Taking questions at a virtual news conference, Rice said that the IMF is in constructive early talks with Argentine authorities and is in “listening mode” to guide next steps.
“In this phase we're focused on, number one, listening to the Argentine authorities for their sense of priorities. We are fact finding by compiling more information on the current economic situation and establishing the modalities whereby we would work together. And so all of this is taking place in what I would characterize as a very constructive climate. We look forward to continuing to engage with the Argentine authorities in the period ahead to discuss, again, their plans to strengthen macroeconomic stability, kickstart growth and job creation, and reduce poverty and unemployment.”
And the IMF does not respond to specific judicial rulings in member countries, but in the wake of a recent supreme court decision in Ukraine finding that a special anti-corruption prosecutor was previously named in an unconstitutional manner, Rice said that the Fund does expect transparency and anti-corruption measures to continue as a fundamental basis for further funding.
“We never comment on judicial decisions.

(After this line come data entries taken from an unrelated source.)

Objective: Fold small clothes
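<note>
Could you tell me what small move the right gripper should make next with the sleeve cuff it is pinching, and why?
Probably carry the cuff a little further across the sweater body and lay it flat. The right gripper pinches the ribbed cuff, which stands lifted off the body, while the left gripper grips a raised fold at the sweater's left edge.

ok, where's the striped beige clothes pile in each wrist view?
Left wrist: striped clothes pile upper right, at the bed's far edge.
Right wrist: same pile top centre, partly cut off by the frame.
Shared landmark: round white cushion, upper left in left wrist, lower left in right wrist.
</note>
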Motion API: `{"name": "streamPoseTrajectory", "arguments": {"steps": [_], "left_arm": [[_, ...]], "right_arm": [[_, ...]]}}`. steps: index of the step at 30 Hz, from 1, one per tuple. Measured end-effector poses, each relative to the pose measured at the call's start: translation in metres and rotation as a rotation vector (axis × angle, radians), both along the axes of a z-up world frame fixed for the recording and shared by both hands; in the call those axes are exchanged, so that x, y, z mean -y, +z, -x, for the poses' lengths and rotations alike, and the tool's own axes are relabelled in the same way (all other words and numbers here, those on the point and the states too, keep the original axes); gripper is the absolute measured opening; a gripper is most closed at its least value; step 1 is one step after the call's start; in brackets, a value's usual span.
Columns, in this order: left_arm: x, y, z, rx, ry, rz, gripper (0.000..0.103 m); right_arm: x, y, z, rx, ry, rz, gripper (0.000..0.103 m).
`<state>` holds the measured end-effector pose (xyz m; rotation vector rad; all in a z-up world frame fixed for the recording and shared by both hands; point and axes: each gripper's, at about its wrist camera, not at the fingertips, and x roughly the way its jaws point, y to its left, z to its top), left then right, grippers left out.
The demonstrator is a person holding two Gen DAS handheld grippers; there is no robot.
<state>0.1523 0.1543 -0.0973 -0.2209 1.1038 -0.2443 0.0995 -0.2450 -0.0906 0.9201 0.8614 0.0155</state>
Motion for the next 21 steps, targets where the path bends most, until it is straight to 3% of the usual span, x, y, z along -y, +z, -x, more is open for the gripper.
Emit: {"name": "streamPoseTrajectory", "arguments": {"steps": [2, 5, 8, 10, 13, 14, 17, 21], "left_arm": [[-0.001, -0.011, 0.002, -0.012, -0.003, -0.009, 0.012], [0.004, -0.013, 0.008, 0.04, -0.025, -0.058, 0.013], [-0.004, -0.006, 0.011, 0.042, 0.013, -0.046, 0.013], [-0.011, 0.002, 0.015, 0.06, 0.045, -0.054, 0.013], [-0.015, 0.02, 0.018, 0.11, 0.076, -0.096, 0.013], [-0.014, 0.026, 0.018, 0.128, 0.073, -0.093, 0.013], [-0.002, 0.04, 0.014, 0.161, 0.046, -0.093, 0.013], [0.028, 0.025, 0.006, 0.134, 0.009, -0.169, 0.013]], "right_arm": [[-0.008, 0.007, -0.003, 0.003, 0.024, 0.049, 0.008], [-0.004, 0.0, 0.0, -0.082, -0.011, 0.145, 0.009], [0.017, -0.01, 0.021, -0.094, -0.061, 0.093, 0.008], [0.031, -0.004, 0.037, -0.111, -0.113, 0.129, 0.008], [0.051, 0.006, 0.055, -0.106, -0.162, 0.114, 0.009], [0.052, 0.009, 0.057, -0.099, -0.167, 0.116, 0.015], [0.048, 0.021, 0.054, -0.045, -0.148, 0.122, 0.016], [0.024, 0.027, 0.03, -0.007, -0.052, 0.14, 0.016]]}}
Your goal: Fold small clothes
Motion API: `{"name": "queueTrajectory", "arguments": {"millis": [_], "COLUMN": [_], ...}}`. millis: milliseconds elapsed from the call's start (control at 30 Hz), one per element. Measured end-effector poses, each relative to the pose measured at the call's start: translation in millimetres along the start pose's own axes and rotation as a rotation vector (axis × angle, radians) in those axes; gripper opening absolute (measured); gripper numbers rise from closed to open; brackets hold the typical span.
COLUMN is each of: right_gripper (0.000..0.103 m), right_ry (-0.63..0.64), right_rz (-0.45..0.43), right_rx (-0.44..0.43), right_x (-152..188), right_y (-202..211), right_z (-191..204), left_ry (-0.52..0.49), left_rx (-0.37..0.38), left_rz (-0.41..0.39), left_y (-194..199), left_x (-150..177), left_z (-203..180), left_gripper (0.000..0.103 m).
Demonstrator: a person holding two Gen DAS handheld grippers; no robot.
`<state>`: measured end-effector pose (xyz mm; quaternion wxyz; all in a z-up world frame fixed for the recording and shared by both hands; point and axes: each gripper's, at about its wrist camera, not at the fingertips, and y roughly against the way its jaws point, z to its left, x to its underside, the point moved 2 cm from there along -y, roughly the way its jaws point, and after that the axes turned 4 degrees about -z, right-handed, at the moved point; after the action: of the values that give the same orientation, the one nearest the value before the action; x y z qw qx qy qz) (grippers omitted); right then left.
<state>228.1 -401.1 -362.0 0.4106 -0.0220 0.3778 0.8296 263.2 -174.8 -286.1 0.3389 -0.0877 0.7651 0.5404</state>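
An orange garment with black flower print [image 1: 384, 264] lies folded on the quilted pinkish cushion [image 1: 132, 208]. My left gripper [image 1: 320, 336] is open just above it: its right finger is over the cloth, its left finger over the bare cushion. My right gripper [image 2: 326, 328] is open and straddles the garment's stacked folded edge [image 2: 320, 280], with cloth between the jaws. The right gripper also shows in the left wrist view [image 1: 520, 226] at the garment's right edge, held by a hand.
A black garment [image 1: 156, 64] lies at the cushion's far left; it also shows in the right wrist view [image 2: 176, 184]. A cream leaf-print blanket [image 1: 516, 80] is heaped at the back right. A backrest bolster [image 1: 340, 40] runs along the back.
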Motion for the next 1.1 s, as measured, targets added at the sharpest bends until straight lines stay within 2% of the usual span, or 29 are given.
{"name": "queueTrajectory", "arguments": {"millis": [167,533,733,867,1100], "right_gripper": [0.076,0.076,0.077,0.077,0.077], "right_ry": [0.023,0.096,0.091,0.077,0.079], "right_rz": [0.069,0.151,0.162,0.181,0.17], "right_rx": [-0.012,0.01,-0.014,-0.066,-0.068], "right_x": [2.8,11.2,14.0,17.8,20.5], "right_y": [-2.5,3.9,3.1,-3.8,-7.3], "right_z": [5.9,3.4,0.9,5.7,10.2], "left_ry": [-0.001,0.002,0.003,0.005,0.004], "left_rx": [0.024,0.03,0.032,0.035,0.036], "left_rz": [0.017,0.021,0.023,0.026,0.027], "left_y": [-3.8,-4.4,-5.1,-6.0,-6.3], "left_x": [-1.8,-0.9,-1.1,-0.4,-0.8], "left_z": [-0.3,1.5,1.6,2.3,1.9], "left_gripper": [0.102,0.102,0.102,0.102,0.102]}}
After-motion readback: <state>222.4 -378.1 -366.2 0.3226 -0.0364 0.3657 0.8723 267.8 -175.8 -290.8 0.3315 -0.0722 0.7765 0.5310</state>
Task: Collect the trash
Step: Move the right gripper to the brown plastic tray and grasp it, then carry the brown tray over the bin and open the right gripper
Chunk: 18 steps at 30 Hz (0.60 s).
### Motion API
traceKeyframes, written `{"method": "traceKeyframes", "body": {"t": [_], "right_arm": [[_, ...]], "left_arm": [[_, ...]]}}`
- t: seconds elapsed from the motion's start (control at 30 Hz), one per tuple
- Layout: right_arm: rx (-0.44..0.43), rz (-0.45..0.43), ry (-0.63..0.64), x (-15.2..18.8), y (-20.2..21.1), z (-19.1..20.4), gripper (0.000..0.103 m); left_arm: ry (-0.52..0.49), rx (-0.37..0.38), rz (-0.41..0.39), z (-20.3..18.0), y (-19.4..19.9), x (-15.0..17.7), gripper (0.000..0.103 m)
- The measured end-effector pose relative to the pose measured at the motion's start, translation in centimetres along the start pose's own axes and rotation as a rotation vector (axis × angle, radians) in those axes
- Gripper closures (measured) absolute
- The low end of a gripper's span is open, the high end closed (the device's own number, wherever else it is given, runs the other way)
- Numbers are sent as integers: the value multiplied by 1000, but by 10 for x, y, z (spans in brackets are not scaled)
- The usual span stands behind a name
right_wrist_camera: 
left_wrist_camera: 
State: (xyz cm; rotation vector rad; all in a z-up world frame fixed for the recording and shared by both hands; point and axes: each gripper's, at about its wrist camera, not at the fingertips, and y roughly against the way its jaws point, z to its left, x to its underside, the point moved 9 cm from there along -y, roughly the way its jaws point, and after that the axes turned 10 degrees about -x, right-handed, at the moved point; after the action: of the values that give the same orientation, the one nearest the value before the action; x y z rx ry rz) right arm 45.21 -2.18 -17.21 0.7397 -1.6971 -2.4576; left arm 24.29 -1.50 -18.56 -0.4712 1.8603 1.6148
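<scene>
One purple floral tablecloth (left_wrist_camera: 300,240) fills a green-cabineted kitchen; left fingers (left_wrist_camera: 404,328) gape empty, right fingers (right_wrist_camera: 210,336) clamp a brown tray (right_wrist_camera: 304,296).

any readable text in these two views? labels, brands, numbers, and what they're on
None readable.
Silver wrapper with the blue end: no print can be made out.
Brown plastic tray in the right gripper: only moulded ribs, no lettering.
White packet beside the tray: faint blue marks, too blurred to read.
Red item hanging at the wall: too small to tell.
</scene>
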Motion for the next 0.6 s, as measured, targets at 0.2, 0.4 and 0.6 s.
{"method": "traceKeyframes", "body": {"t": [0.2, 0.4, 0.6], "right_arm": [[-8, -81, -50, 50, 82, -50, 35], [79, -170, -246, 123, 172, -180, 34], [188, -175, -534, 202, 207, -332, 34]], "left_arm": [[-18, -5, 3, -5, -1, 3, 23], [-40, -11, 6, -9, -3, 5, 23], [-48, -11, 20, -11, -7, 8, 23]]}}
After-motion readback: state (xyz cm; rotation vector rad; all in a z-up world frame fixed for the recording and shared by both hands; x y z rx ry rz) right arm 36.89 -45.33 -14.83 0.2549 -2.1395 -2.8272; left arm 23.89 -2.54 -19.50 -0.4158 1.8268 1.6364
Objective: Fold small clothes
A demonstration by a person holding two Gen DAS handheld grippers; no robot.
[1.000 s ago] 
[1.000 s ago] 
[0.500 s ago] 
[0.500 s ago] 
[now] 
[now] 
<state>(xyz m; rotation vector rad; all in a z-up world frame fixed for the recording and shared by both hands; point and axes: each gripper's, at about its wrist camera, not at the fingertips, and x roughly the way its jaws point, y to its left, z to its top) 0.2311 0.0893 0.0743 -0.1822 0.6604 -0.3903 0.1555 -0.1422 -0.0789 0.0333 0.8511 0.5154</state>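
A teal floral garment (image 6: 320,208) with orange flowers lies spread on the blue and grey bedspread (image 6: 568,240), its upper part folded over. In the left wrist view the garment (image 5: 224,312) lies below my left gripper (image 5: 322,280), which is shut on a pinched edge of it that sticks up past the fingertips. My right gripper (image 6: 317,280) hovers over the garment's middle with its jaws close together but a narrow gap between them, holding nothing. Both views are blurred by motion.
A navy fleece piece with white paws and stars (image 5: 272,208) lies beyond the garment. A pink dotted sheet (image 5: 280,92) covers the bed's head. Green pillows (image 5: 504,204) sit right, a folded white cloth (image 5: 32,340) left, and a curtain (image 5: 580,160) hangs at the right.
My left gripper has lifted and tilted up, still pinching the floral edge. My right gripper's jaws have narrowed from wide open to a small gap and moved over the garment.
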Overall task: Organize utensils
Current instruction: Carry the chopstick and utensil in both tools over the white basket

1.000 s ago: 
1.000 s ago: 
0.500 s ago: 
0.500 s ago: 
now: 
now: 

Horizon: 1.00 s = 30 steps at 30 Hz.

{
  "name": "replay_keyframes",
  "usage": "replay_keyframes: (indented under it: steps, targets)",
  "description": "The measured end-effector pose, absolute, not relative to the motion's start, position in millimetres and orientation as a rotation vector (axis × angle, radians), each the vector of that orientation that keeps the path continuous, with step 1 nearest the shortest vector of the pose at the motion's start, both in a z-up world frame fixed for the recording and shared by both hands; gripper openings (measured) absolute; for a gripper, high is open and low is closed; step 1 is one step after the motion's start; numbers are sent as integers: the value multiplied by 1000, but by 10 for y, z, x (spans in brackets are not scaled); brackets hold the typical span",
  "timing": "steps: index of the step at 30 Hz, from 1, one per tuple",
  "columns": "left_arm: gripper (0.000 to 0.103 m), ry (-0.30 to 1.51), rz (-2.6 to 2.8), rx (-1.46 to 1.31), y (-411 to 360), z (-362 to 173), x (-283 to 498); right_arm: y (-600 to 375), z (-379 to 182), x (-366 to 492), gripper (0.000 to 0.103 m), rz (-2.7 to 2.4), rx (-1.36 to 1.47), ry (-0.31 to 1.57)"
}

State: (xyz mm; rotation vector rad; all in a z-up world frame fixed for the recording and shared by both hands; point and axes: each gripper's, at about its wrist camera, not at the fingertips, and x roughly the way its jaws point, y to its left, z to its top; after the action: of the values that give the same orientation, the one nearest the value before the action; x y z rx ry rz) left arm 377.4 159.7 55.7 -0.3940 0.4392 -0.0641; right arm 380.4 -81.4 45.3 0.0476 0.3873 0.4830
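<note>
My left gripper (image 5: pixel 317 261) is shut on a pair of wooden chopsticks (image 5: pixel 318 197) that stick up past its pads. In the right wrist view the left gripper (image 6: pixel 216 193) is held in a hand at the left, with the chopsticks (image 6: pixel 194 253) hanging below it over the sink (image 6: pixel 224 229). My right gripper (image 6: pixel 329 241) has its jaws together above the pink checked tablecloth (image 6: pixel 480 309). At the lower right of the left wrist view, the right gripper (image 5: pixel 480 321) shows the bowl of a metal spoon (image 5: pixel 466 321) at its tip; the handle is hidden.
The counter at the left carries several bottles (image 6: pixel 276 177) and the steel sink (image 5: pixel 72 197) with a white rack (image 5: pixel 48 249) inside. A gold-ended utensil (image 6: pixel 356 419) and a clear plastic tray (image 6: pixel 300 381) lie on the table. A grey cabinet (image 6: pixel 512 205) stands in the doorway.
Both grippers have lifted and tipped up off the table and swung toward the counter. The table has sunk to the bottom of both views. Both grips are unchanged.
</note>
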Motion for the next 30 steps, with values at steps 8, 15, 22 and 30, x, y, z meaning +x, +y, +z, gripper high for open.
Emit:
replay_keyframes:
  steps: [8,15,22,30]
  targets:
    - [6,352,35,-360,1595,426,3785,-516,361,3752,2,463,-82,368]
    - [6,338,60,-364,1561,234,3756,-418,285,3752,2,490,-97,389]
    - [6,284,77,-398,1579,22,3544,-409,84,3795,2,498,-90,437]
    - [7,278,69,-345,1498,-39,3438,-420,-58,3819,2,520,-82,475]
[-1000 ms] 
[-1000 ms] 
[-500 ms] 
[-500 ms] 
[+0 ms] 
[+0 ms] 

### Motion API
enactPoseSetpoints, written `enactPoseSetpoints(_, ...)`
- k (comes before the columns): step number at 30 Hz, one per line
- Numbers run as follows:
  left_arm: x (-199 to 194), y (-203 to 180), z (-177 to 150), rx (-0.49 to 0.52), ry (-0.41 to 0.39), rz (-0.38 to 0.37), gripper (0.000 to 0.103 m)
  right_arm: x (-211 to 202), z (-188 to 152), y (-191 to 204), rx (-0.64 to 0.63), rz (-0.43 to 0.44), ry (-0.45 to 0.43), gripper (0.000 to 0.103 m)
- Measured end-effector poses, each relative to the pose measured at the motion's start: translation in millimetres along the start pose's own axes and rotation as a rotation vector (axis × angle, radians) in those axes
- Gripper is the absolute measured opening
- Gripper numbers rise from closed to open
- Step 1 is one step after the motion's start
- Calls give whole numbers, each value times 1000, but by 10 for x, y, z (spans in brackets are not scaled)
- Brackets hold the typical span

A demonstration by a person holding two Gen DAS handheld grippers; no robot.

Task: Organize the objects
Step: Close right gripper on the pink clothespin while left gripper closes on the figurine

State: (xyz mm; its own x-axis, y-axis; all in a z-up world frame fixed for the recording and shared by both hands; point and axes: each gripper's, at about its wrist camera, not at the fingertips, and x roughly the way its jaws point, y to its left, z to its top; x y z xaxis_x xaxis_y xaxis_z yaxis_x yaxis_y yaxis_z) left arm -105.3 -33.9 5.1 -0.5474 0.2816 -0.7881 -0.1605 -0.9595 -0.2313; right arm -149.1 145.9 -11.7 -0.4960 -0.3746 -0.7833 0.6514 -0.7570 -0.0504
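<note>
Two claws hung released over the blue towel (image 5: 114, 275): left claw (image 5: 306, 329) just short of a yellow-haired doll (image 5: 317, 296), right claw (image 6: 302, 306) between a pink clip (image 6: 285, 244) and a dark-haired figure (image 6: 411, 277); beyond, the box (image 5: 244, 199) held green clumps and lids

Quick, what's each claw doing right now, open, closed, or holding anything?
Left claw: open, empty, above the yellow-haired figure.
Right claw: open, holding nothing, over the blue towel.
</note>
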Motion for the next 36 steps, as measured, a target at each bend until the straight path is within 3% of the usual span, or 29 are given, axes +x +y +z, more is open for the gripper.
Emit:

However, I can say this, that on Ukraine that creating an effective anti-corruption framework has been a critical element of the IMF's engagement with Ukraine for the last few years, maintaining the independence and integrity of the National Anti-Corruption Bureau of Ukraine, the special anti-corruption prosecutor's office and the high anti-corruption court is a key component. Of structural reforms to unlock stronger and more equitable growth and a I would say a prerequisite. Under the current IMF supported program.”